Task item
What is needed here is every line of the records that includes "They".

Recorded data
• • • • • • •

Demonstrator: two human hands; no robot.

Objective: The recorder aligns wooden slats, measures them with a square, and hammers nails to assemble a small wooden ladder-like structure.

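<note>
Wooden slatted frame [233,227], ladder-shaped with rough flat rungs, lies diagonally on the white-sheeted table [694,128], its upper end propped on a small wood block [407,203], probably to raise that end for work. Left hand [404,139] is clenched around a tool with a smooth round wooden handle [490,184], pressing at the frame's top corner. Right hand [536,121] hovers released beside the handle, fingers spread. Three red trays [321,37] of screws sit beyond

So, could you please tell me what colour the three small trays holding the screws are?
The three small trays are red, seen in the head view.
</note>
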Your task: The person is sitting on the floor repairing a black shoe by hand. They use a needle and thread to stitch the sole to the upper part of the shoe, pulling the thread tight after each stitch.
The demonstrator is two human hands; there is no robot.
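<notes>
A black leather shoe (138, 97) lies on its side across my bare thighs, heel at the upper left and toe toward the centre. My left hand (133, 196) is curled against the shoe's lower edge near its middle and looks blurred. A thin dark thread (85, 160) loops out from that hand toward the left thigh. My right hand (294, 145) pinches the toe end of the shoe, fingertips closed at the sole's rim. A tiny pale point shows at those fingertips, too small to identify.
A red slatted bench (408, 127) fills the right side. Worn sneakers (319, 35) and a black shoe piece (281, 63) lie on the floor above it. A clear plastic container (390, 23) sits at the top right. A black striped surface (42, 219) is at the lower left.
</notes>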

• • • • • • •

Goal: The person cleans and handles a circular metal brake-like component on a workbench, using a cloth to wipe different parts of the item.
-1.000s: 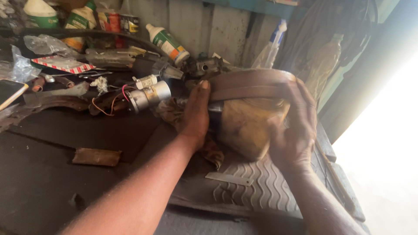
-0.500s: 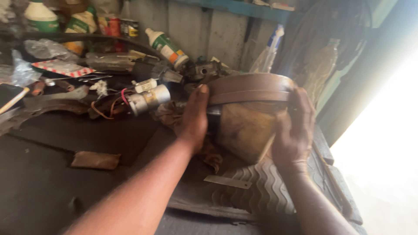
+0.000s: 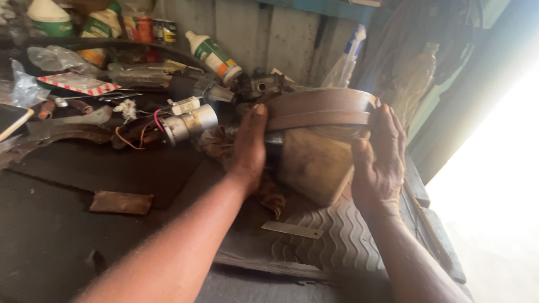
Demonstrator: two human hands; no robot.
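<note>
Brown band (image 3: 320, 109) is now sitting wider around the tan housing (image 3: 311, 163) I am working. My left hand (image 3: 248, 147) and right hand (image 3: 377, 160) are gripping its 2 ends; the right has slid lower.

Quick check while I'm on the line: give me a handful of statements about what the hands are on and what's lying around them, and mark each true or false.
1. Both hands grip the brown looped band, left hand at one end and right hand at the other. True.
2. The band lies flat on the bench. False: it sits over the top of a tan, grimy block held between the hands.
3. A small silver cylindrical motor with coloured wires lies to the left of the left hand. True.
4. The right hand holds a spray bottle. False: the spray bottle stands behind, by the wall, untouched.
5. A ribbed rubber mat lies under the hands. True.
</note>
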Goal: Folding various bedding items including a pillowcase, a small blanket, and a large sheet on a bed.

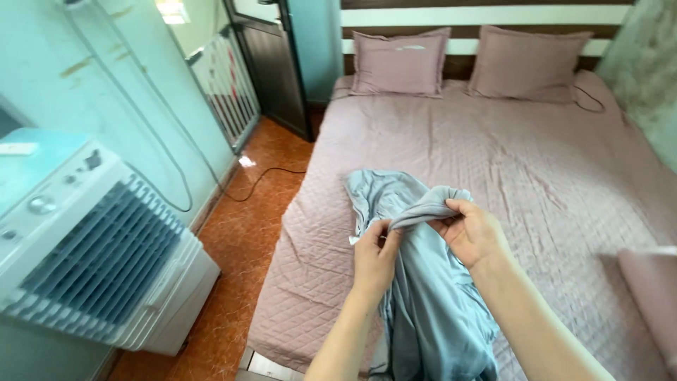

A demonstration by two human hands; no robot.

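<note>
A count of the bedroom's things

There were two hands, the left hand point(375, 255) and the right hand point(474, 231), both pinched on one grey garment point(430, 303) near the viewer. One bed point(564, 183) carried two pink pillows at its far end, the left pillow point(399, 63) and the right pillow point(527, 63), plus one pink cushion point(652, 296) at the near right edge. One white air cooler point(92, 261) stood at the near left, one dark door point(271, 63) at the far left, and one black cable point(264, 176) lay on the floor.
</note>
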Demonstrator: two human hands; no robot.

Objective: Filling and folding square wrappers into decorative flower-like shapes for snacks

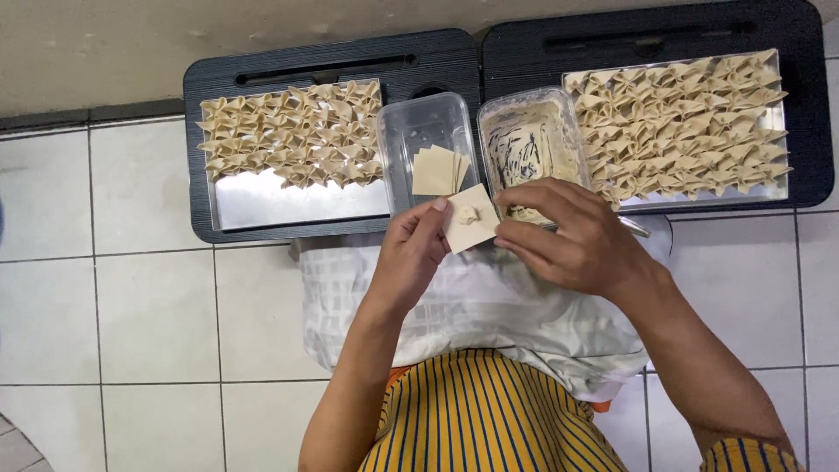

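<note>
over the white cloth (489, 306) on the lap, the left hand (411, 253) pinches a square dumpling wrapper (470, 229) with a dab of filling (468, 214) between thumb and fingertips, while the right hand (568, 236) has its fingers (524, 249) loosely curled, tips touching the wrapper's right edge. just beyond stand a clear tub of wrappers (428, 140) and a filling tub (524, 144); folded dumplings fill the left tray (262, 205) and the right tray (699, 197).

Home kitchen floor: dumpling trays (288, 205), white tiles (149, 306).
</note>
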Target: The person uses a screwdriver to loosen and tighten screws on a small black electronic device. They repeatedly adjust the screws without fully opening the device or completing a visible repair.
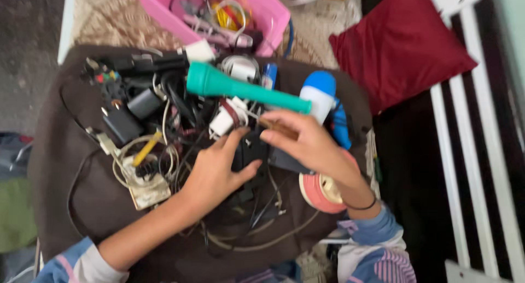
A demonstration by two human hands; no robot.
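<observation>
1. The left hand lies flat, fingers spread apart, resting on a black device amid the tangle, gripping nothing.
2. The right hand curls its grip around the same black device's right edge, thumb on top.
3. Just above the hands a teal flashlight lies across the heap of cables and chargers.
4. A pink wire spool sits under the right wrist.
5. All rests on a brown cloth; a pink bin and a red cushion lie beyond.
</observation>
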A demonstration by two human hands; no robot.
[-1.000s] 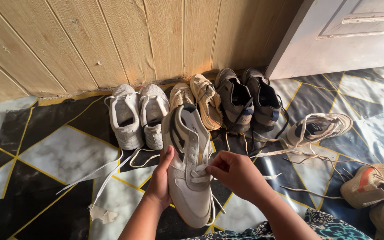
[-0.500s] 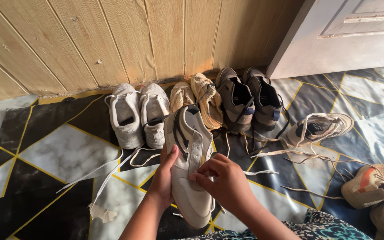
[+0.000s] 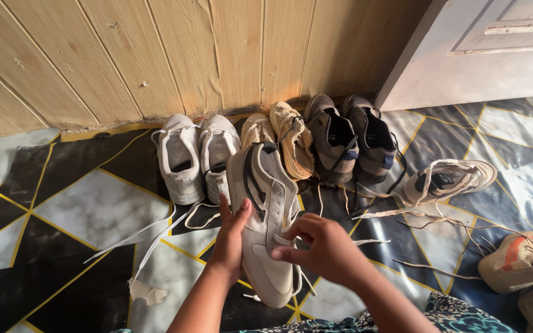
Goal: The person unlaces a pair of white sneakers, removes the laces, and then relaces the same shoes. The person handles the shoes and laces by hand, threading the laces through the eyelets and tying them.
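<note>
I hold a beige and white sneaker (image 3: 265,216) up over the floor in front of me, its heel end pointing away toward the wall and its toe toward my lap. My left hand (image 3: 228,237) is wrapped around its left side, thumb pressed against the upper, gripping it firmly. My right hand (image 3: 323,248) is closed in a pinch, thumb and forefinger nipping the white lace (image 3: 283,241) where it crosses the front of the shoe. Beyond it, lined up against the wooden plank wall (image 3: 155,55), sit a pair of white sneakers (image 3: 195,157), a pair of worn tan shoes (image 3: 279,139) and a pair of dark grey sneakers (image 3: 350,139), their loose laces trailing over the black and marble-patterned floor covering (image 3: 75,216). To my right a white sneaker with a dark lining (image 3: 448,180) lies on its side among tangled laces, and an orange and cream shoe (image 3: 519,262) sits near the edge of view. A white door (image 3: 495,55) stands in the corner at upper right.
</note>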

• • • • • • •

The answer
Your task: The person is sitting on the floor repairing a black shoe by hand. They use a needle and thread to stitch the sole to the upper part of the shoe, pulling the thread tight after each stitch.
Target: The person uses a screwdriver to loosen and tighten screws on a small black electronic device. They repeatedly adjust the screws without fully opening the device or completing a visible repair.

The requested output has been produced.